“São as águas de março?”

Crédito da Foto: Camilla Brunelli

Temporal alaga as ruas de Petrópolis e impressiona moradores (Agência Brasil)

Sobe para 18 o número de mortos após temporal em Petrópolis (RJ). As fortes chuvas que atingiram a cidade causaram o deslizamento e centro histórico esta inundado (Correio Braziliense)

Chuva provoca 34 mortes, deslizamentos e arrasta carros em Petrópolis (RJ) (UOL)

Chuvas provocam mortes e deixam desaparecidos em Petrópolis (Estado de Minas)

Manchetes parecidas não? “Temporal alaga”, “As fortes chuvas/causaram”, “Chuva provoca” e “Chuvas provocam/ e deixam”. A similaridade encontrada nas palavras reside nos sentidos impregnados nos discursos político e midiático que circulam e nos chegam como enxurradas outras aos nossos sentidos.

Refletir sobre os sentidos destas manchetes em repetição é importante para que se possa entender melhor sobre o fenômeno natural e esses desastres.

Somos ensinados nas escolas sobre as estações do ano: Primavera, Verão, Outono e Inverno. Sabemos, portanto, os períodos nos quais teremos climas secos e chuvosos. Contamos com especialistas em Meteorologia, profissionais que dedicam a vida ao entendimento do clima e que cá entre nós, deveriam ser ouvidos e consultados junto a outras especialidades correlatas, na adoção PREVENTIVA de políticas públicas. No Brasil, mais precisamente na região sudeste o período chuvoso se dá entre os meses de Outubro a Março.

Posto isso, a chuva enquanto fenômeno natural “precipitação da água atmosférica sob a forma de gotas” é primordial para a manutenção da vida, para cheia dos rios, para a agricultura e as economias do campo. O que tem se visto, através da mídia e tais manchetes é a relativização das chuvas aos desastres ambientais que ceifam vidas, carregam lares e apagam memórias.

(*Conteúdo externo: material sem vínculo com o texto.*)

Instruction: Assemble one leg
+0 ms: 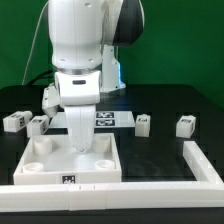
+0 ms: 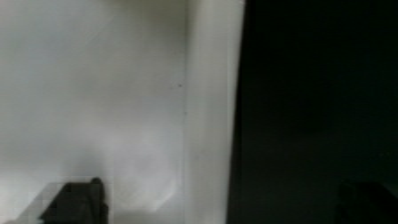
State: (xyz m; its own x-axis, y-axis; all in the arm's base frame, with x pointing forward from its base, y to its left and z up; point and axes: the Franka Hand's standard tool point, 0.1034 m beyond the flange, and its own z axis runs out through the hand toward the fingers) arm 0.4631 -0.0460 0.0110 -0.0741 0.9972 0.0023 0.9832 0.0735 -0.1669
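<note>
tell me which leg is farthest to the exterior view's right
The lone leg at the far right of the exterior view; the others all lie left of it.

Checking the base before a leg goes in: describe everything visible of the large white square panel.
The panel is a white, plastic-looking square slab with a raised rim and round sockets at its corners. Three sockets show, all empty. It lies flat on the black table, its near edge along a long white rail. The gripper hangs over its middle and hides part of it; contact cannot be told.
</note>
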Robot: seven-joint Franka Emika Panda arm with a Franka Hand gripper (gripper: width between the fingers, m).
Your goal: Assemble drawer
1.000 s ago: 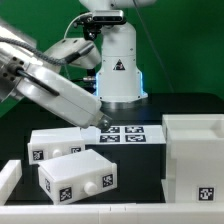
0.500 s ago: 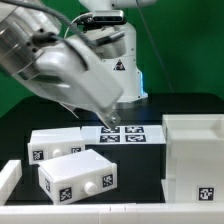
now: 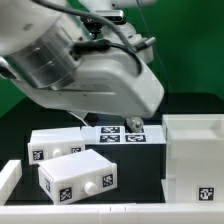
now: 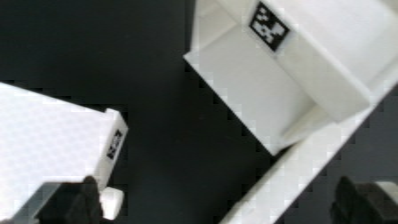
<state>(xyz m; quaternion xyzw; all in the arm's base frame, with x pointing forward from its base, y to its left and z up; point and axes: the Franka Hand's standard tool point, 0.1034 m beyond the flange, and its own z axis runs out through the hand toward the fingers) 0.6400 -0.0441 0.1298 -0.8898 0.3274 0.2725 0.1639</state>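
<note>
The drawer lies in three loose white parts on the black desk [image 3: 140, 172]. The large open-topped casing [image 3: 195, 150] stands at about 4 o'clock in the exterior view, with a small square tag [image 3: 203, 192] low on its near wall. The two smaller trays sit at about 8 o'clock: the rear tray [image 3: 52, 144] and, close in front of it and turned at a slight angle, the front tray [image 3: 80, 178], each showing a tag on a side face. Between the trays and the casing, near 6 o'clock from the picture's middle, the marker board [image 3: 118, 137] lies flat, partly covered by the arm [image 3: 90, 60], whose blurred grey-white bulk fills the upper half from 9 to 2 o'clock. In the wrist view the tool [image 4: 214, 205] is spread wide, its two dark fingers [image 4: 68, 205] far apart with nothing pinched, and it hangs over bare desk between a casing wall and the corner of one tray; which tray cannot be told. A white ledge [image 3: 8, 178] runs along the desk's near edge around 7 o'clock. Behind the desk hangs a plain green backdrop [image 3: 185, 60].
</note>
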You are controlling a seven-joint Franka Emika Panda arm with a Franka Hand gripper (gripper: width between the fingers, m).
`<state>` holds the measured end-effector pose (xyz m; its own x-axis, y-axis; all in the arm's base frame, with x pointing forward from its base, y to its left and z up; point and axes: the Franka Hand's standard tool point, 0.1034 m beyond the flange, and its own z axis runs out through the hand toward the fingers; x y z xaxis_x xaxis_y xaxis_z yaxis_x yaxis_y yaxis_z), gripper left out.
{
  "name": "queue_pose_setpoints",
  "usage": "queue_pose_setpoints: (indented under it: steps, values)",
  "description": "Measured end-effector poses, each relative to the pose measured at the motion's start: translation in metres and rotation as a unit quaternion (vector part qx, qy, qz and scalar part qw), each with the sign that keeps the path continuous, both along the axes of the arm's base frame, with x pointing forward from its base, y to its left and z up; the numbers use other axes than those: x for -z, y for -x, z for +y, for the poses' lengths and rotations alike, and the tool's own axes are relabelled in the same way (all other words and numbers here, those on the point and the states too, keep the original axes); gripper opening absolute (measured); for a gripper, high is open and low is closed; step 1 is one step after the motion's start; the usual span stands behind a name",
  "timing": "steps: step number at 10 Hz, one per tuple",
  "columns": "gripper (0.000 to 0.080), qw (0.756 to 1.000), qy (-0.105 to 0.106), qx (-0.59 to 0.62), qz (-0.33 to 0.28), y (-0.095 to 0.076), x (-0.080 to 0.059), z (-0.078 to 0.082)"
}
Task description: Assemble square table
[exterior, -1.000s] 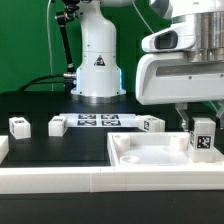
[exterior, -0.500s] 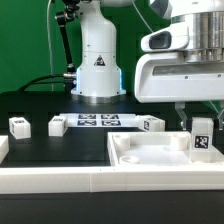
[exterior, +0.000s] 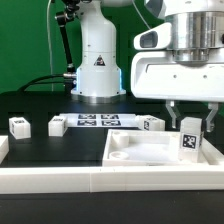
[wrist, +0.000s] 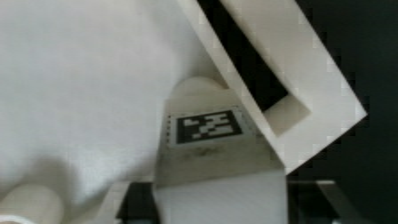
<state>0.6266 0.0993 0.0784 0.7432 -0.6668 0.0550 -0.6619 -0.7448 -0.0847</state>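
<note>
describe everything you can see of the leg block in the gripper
The leg block is a small white, plastic-looking post with a black-and-white tag on one face. It is slightly tilted, clamped in the gripper, its lower end over the square slab near the corner on the exterior view's right. Contact with the slab is unclear.

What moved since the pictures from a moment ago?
The gripper, holding a white leg block over the square tabletop, slid it toward the exterior view's left. The three loose leg blocks, the tabletop and the marker board stayed put.
</note>
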Motion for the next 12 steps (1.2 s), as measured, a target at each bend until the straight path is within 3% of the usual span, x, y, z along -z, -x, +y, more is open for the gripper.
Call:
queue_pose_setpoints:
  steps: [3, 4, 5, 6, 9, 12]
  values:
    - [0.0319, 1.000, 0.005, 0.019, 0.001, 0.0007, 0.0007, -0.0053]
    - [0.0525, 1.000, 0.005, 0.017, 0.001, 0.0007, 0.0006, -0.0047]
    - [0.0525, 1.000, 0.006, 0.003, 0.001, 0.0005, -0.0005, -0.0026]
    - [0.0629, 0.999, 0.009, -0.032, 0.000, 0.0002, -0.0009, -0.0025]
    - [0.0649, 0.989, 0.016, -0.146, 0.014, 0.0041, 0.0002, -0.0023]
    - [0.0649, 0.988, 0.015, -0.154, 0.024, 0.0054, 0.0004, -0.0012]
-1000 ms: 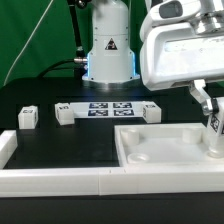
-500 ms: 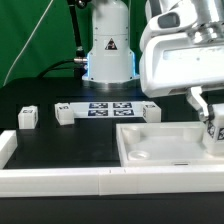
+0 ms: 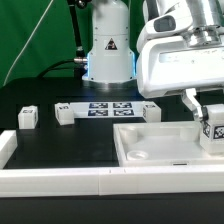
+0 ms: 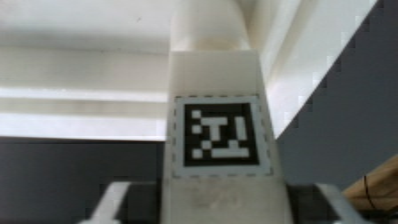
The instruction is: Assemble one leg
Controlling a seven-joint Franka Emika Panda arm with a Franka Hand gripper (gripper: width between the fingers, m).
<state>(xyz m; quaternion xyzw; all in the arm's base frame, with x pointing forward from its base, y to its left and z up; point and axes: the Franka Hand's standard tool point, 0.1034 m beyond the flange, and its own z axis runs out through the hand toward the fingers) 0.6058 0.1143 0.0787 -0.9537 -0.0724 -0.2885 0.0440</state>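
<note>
My gripper is at the exterior view's right, above the right edge of the large white tray-like piece. It is shut on a leg, a small white block with a black-and-white marker on its side. In the wrist view the leg stands straight out between the two fingers, its marker facing the camera, and the gripper clamps its near end. Beyond the leg lies the white tray piece.
Two more small white legs stand on the black table at the exterior view's left. The marker board lies in front of the robot base. A white rail runs along the front edge.
My gripper with the leg has shifted a little toward the exterior view's left and slightly down. The leg's marker now shows more plainly. The other parts have not moved.
</note>
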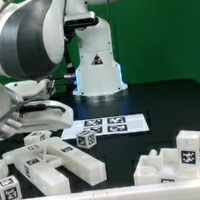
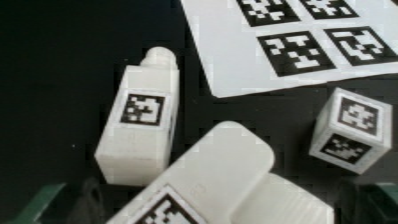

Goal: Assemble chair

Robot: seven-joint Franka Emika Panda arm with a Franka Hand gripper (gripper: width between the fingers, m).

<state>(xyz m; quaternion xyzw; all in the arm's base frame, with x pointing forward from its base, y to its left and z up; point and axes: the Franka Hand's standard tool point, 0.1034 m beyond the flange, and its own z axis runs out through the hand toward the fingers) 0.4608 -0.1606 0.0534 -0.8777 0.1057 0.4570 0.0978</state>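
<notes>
The arm point(image 1: 26, 41) hogged most of the exterior view's left, with the gripper point(image 1: 40, 119) hanging low over the pile of chair parts point(image 1: 55, 165) there. The biggest loose piece was the chunky block point(image 1: 175, 160), way off on the exterior view's right and well apart from the gripper. The marker board point(image 1: 113, 125) lay flat in the middle.

In the wrist view a tagged slab point(image 2: 205, 185) sat right under the camera, nearest the gripper. Just beside it lay a bar point(image 2: 143, 115), its long axis running away from the gripper toward the board. A small cube point(image 2: 350, 135) stood near the board's edge.

Jaws apart or together? Couldn't tell (only dark slivers at the frame edge). My guess was the slab came next.
</notes>
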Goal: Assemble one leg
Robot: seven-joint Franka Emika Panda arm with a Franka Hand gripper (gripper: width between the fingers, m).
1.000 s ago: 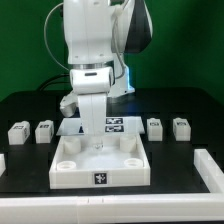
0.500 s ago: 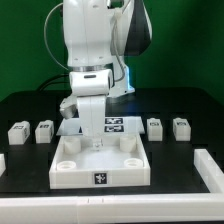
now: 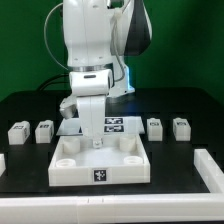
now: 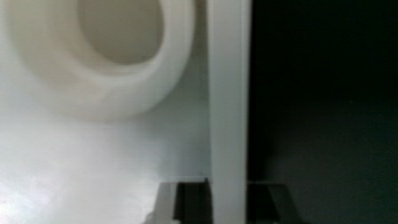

Grande parte da população brasileira é levada a fixar moradia à borda das grandes cidades, nas encostas dos morros, aquém de qualquer saneamento básico, ou seja, em terrenos não regularizados (leia-se, negligenciados) pelos poderes públicos, sem água potável, energia elétrica e menos ainda com acesso a politicas públicas essenciais de qualidade. Outra parte da população passa a ser vizinha de grandes complexos empresarias – hidrelétricos – mineradores e como resultado têm os leitos de seus rios assoreados e as rupturas de barragens em constante eminência.

É preciso salientar que desastres ambientais são ocasionados pela ação humana de forma irresponsável sobre a natureza, sem levar em conta o impacto a curto, médio e longo prazo que será gerado. O correto manejo da natureza é essencial para a vida humana, é preciso que especialistas, porta vozes da CIÊNCIA sejam consultados antes de qualquer ação, construção, implementação de novas obras por exemplo. É urgente, pois temos manchetes em repetição. Não são novidades! Nos períodos de outubro a março temos grandes chuvas em nosso solo, as pessoas que residem em lugares com risco de desabamento ou alagamento serão afetadas. Note-se serão afetadas não pelas chuvas, o fenômeno natural é a última gota em um copo cheio.

Qual é então o motivo que faz circular a ideia da culpabilidade da chuva perante as enchentes ao invés das autoridades responsáveis pelo planejamento estrutural das cidades e pela saúde e segurança de cada vida?

Fico cá pensando que o sentido resida aí. Residir, o verbo mesmo. Essas pessoas levadas a fixar moradia em locais de risco não são entendidas como cidadãos –“aqueles que residem nas cidades, com direitos e deveres”. Moram à margem, não significam. Então chove.

 

 


Camila Brunelli é graduada em Comunicação Social, Publicidade e Propaganda com ênfase em Marketing pela PUC- Campinas, fotógrafa pela Escola de Arte e Design de Campinas e mestra em Divulgação Científica e Cultural pela Unicamp. É co-autora e editora de fotografia do ebook Vozes e silenciamentos em Mariana: crime ou desastre ambiental?